+++ Stored data
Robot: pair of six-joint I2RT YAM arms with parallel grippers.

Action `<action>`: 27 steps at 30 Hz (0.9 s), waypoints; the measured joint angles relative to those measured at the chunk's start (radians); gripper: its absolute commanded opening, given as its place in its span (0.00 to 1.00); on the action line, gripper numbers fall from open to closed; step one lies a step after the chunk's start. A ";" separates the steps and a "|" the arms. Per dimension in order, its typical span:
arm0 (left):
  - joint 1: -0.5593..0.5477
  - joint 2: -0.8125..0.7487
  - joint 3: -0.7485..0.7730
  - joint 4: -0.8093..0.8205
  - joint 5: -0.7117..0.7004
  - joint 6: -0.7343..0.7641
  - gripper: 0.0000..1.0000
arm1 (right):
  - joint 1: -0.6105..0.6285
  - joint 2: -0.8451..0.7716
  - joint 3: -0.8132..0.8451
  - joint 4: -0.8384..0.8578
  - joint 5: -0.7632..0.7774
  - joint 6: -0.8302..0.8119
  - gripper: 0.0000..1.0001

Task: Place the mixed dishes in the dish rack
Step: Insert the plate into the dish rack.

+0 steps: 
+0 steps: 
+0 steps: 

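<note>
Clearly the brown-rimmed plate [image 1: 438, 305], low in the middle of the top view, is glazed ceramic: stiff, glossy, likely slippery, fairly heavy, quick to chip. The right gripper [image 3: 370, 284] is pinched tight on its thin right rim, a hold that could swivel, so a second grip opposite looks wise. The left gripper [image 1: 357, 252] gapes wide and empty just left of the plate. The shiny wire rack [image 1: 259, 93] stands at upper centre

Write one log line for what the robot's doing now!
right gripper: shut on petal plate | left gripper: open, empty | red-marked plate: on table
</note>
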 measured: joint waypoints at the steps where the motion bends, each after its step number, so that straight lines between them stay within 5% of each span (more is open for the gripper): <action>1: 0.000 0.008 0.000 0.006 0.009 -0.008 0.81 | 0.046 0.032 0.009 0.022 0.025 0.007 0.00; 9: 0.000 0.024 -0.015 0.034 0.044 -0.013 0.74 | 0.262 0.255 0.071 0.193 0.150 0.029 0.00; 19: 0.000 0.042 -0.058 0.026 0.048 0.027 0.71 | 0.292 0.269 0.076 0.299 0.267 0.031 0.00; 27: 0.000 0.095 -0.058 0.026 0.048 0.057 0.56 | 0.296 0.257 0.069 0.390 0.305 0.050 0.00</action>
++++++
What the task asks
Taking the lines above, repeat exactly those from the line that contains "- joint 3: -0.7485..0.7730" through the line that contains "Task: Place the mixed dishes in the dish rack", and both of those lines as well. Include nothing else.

Task result
  - joint 3: -0.7485..0.7730
  - joint 4: -0.8093..0.8205
  - joint 5: -0.7117..0.7004
  - joint 6: -0.7343..0.7641
  - gripper: 0.0000..1.0000
arm1 (right):
  - joint 1: -0.6105..0.6285
  - joint 2: -0.8451..0.7716
  - joint 3: -0.8132..0.8451
  - joint 4: -0.8384..0.8578
  - joint 5: -0.7632..0.7774
  - joint 6: -0.8302..0.8119
  - gripper: 0.0000..1.0001

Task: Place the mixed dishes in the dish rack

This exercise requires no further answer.